In order to solve the problems of the technologies described above, the technical solution used in the present invention is, a kind of glass fibre reinforced polyetherimide composite material is made by following materials based on weight:
27.4~93.8 parts of polyetherimides
1~20 part of TLCP
5~50 parts in glass fibre
0.05~0.6 part in oxidation inhibitor
0.1~2 part of lubricant.
Described polyetherimide be by 4, mphenylenediamine or Ursol D and 2,2 '-two [4-(3, the 4-di carboxyl phenyloxy) phenyl] propane dianhydride polycondensation prepares.
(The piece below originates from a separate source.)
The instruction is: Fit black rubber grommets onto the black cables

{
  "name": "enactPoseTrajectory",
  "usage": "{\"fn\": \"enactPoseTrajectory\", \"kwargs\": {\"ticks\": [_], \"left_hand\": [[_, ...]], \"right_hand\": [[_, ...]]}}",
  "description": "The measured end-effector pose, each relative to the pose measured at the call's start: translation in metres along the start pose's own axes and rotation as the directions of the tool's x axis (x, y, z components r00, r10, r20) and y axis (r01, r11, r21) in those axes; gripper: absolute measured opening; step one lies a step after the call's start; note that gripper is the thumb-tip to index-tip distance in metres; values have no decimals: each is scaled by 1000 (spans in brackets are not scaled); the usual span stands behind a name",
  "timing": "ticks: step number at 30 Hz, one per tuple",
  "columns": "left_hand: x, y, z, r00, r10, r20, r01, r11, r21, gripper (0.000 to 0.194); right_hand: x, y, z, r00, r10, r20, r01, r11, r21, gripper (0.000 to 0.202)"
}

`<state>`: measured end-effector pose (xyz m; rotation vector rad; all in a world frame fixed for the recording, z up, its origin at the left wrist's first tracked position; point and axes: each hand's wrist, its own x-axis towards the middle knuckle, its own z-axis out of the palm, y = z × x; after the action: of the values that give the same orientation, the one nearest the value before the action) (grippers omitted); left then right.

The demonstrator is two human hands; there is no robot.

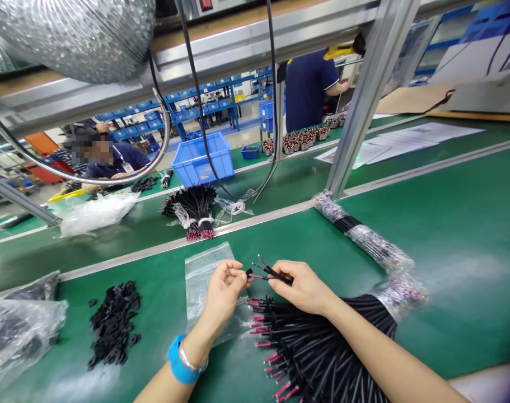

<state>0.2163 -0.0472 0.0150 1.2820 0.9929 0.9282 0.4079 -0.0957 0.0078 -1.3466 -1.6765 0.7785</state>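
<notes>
My left hand (228,284) pinches a small black part (249,272) between thumb and fingers. Just right of it, my right hand (299,282) grips a few black cables (275,273) whose thin red and black wire ends point left. One red wire end reaches the black part; whether it goes inside I cannot tell. Below my right hand and forearm lies a large bundle of black cables (330,347) with red tips. A clear plastic bag (198,280) lies flat behind my left hand. Small black parts (114,324) form a loose pile at the left.
A wrapped cable bundle (364,238) lies at the right. Tied black cables (193,207) and a blue bin (204,159) stand behind the metal rail. Plastic bags (23,324) are at far left. A metal post (364,101) rises from the bench. Two people are across the bench.
</notes>
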Motion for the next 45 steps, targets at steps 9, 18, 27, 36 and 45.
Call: {"fn": "enactPoseTrajectory", "kwargs": {"ticks": [9,18,27,36,45], "left_hand": [[-3,-9,-5,997,57,54,-59,998,30,28],[3,-8,1,959,-177,222,194,979,-57,39],[4,-4,14,978,103,182,-163,918,361,18],[4,5,19,963,92,252,-202,867,456,15],[1,-8,20,956,135,261,-238,877,417,17]], "right_hand": [[-2,-4,-4,997,-67,25,68,997,-37,11],[-6,0,-4,982,-190,-2,189,978,-91,9],[-5,3,-5,971,-237,18,238,967,-86,15],[-4,15,-4,997,-21,80,12,993,121,36],[-6,17,-1,976,108,189,-158,948,276,39]]}}
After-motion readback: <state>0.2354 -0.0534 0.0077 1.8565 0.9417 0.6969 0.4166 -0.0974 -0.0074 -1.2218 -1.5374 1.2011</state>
Described TLCP is the backbone chain type TLCP, and fusion range is 190~350 ℃.
Described TLCP is aromatic copolyester preferably, 220~330 ℃ of fusion ranges.
The glass fibre of described glass fibre for handling with silane coupling agent, titanate coupling agent, aluminate coupling agent or macromolecular grafted thing, the single fiber diameter of glass fibre is 8~20 microns.
Described oxidation inhibitor is 3,5-di-tert-butyl-4-hydroxy phenylpropionic acid octadecyl ester, three (2.4-di-tert-butyl-phenyl) phosphorous acid ester, 1, and 2-two (3,5-di-t-butyl-4-hydroxyl-phenylpropionic acid) hydrazine, 1,3,5-three (the 4-tertiary butyl-3-hydroxyl-2, the 6-dimethyl benzyl)-1,3,5-triazine-2,4,6-(1H, 3H, 5H)-in triketone, four (β-(3, the 5-di-tert-butyl-hydroxy phenyl) propionic acid) pentaerythritol ester one or more.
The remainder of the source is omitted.